When Demetriou went to study at Bristol, however, he dove headlong into comedy, taking a student sketch show to the Edinburgh Fringe. He realised that he loved it, though live performance still terrifies him. “I know that I need to do it,” he says. “I think it’s important for me to face that demon as often as possible.” Natasia, who had just finished university, visited him with her sketch group Oyster Eyes and fell in comedy love with Ellie White, whom Demetriou knew at Bristol. Demetriou realised that he had been accidentally immersed in the world of comedy all his life, and that it was an area he didn’t have to pretend to love.

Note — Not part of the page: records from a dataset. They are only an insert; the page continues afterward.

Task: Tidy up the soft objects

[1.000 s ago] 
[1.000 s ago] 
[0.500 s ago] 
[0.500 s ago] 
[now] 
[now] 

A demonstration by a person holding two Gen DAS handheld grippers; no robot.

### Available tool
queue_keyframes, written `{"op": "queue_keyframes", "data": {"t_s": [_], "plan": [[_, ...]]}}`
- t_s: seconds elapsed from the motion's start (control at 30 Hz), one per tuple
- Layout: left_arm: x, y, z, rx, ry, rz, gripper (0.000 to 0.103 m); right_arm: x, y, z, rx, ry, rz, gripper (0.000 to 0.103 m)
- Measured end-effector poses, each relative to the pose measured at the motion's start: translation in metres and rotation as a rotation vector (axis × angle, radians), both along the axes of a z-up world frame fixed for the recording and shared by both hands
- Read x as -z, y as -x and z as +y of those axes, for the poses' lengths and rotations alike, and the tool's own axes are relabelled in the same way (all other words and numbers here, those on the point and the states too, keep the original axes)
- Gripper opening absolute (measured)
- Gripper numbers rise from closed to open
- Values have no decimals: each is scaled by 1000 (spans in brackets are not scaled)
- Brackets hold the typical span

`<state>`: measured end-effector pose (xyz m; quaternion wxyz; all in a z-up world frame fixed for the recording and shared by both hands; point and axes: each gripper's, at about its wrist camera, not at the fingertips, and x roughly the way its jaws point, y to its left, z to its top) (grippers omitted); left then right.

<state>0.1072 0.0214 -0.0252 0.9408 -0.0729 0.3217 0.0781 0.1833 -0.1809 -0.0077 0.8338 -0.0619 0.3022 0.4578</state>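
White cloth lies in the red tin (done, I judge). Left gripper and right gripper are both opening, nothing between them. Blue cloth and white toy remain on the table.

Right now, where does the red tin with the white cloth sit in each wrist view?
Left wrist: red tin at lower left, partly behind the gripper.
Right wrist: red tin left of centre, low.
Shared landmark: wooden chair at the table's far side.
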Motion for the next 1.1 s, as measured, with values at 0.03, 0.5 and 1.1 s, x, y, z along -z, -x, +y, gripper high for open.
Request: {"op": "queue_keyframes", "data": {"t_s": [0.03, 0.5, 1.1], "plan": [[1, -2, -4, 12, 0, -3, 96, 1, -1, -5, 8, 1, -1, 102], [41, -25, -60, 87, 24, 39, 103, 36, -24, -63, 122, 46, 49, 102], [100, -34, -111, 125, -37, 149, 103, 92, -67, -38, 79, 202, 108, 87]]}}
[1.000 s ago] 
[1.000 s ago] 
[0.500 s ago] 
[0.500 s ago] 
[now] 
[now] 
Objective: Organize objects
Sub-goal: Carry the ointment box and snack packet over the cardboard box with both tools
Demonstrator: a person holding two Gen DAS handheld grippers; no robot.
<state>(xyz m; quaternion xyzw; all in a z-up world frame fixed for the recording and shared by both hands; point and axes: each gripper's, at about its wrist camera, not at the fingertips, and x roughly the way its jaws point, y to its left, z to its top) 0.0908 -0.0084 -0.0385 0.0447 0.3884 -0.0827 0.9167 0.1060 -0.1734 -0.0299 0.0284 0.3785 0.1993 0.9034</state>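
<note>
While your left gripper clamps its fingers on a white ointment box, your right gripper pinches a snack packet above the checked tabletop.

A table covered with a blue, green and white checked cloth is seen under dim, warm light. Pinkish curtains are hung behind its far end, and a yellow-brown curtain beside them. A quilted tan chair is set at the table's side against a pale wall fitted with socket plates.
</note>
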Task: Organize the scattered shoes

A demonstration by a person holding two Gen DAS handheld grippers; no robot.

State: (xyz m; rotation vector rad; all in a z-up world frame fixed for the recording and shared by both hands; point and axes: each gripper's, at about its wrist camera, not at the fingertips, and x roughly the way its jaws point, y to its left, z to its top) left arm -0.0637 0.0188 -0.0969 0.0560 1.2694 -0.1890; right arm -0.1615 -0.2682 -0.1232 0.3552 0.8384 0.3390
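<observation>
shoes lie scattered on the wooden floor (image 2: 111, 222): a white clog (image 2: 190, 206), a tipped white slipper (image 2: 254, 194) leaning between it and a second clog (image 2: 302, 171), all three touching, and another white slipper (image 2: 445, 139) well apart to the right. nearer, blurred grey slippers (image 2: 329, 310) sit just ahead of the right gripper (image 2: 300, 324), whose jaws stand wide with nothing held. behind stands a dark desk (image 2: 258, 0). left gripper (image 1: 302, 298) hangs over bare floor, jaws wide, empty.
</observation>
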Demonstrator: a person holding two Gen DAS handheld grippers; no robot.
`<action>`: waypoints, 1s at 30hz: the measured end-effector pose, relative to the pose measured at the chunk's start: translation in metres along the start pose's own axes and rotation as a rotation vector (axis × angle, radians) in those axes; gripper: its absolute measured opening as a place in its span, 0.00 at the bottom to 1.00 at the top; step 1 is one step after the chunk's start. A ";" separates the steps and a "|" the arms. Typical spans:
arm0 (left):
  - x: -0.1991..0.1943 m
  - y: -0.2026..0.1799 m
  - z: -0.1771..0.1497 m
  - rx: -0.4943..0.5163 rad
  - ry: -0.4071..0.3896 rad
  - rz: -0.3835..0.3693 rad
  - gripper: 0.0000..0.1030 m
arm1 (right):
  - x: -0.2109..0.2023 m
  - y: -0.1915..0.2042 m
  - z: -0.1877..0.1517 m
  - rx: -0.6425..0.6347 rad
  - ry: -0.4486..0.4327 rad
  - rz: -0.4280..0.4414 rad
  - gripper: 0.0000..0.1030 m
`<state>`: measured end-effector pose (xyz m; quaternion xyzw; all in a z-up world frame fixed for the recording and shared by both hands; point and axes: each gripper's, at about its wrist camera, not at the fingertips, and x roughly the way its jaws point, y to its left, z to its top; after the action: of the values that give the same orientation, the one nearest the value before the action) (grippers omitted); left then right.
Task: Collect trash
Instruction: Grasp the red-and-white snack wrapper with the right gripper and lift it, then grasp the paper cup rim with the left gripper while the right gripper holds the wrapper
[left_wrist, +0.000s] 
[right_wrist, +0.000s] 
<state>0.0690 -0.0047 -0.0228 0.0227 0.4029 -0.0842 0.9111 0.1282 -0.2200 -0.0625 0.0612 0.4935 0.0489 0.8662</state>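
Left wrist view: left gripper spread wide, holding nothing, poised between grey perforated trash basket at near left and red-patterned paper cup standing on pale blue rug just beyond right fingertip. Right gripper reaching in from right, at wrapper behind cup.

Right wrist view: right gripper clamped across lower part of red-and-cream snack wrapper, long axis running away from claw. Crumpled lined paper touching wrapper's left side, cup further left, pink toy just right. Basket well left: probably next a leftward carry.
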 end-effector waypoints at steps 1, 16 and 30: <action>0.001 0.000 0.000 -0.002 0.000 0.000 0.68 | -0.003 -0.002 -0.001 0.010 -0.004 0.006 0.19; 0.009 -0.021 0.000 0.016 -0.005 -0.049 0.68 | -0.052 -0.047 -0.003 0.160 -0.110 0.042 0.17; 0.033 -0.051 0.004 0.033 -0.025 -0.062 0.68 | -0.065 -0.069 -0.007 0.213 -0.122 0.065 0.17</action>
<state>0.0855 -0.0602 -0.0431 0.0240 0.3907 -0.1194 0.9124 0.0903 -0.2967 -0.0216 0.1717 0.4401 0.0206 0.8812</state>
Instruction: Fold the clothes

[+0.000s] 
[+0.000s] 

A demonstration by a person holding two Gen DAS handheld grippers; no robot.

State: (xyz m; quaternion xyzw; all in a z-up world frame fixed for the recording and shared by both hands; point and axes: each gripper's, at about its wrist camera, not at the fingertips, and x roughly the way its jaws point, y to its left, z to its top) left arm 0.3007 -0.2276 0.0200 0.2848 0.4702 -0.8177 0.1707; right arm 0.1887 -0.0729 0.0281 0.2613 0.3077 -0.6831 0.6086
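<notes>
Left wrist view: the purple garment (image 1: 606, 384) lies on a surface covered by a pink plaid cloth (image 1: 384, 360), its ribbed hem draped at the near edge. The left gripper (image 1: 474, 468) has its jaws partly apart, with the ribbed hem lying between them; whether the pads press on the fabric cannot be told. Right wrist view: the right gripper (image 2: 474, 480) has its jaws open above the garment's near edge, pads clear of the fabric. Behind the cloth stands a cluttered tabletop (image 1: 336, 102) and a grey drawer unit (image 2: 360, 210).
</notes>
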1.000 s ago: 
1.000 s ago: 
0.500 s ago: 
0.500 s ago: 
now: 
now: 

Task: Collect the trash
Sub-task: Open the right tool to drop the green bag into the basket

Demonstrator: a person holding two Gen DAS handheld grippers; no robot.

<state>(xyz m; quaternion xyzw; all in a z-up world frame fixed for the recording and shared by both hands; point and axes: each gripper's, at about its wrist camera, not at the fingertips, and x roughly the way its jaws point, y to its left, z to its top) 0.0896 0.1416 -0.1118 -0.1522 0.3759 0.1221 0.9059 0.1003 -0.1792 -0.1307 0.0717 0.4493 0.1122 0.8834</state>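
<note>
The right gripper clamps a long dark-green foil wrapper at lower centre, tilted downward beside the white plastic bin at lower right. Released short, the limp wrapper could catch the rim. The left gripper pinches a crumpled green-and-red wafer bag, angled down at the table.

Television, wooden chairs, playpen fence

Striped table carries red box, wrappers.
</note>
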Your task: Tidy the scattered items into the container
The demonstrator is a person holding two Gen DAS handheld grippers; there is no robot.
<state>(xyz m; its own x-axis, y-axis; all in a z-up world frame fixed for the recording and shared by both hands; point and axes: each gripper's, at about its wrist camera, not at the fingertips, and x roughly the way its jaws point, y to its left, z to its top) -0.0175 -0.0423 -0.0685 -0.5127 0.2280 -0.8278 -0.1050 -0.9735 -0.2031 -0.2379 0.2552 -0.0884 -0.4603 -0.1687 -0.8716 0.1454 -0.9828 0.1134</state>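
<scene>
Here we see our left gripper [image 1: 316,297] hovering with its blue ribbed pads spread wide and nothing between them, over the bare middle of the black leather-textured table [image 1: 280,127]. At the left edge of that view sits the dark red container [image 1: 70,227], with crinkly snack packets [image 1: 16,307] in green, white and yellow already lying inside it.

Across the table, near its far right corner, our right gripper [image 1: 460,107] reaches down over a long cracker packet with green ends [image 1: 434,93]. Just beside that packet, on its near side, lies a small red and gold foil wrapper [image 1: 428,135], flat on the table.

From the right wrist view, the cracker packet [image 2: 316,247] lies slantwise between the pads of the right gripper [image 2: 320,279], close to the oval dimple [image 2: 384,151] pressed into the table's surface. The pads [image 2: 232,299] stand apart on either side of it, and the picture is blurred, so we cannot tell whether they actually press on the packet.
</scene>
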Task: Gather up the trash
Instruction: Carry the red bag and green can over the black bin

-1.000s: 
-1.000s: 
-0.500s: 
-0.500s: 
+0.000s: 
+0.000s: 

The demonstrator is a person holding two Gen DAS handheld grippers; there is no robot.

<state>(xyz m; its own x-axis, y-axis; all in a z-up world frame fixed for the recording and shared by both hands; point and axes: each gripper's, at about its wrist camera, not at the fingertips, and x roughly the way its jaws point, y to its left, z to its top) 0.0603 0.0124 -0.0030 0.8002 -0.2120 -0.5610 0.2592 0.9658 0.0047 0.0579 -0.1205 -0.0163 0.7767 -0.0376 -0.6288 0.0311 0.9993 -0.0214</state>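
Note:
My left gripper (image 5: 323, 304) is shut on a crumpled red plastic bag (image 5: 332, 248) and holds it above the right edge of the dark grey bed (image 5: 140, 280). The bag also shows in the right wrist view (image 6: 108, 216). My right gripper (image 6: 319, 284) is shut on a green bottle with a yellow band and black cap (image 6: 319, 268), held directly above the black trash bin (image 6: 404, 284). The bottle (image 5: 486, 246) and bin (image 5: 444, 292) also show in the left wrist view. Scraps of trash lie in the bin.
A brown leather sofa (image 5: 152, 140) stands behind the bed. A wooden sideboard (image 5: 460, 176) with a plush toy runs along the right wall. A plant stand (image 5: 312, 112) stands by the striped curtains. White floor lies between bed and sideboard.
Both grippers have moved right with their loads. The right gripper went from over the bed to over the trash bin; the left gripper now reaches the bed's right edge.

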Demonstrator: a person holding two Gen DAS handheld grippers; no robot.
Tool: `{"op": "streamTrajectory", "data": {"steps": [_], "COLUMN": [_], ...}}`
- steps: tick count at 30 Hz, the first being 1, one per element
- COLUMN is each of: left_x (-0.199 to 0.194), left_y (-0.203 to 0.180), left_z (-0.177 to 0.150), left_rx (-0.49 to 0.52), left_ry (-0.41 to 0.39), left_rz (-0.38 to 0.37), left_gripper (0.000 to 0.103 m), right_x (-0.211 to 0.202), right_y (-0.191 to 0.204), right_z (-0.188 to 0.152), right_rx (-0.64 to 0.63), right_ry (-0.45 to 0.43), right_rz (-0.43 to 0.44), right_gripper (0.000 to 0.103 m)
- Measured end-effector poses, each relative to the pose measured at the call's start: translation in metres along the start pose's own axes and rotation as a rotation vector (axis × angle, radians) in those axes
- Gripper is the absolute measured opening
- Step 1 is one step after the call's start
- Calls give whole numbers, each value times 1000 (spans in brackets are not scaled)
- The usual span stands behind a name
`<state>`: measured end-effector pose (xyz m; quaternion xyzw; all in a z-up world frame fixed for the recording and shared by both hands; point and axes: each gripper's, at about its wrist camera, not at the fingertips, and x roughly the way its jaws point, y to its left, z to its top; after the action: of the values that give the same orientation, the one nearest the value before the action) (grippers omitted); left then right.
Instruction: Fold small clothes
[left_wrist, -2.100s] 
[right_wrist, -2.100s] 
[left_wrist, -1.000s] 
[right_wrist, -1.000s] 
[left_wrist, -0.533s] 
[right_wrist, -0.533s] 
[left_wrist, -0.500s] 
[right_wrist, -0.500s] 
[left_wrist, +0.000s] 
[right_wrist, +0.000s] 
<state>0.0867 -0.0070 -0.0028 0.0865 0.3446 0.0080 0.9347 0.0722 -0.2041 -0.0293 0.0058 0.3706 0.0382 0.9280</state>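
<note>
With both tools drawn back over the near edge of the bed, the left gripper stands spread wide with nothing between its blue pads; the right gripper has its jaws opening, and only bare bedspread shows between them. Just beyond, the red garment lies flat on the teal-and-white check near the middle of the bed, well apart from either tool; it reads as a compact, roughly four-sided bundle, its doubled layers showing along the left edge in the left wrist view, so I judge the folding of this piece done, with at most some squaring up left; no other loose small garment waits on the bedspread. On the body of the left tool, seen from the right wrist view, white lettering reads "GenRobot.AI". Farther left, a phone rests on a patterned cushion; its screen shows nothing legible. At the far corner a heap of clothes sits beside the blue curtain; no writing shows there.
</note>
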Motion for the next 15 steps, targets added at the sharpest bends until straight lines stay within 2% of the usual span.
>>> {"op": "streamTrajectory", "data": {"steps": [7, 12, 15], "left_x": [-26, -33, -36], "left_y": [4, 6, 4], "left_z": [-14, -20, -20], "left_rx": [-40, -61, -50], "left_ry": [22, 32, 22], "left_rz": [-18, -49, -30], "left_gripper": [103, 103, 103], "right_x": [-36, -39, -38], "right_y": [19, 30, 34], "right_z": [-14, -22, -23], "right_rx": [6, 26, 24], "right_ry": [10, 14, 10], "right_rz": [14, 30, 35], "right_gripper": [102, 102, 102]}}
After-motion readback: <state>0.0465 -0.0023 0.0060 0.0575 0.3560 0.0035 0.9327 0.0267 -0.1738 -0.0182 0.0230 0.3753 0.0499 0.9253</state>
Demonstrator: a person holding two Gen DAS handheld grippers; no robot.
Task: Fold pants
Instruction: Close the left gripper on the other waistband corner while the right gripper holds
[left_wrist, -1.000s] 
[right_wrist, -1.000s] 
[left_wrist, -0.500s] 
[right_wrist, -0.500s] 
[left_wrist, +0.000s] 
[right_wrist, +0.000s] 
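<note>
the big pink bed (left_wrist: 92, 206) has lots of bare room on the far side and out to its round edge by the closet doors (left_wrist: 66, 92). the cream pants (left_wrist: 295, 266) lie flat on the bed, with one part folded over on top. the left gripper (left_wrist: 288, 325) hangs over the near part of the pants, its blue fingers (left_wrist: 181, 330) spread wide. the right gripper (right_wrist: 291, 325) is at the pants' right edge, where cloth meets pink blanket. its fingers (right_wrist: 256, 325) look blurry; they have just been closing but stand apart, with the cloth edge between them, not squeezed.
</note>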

If you are passionate about your career, he says, it’s a “rocky road”, but he believes that it feels easier not forcing yourself to be enthusiastic about something.
Demetriou then began to find his comedy voice and it became apparent that, above all else, he excelled in creating his own characters as Steve Coogan had before him (like Coogan, his prowess has led numerous casting directors to invite him to perform in other films opposite actors like Johnny Depp, Will Ferrell and Tiffany Haddish). What has become particularly apparent is that Demetriou has the ability to write phenomenally funny dialogue – a “senseless” style he now struggles to escape.
He thinks that the Stath Lets Flats dialogue is arguably the most naturalistic quality of the show. “Most of the characters are on the defensive,” he says, “and as a result are in a perpetual state of trying to disprove something about themselves, and therefore never focusing on the conversation at hand.”
We may see these characters and their bizarre expressions for even more action still: though Demetriou is increasingly busy with other projects across the pond, he doesn’t discount a fourth season of Stath Lets Flats.
“I just take it a series at a time,” he says, sounding legitimately overwhelmed. Can we assume that all of the characters don’t die at the end of season three, then? “Most of them do,” he says. “You’ll have to guess who survives.”
Stath Lets Flats season three begins on Channel 4 today (October 26) at 10:15pm, and all episodes will be available on All 4.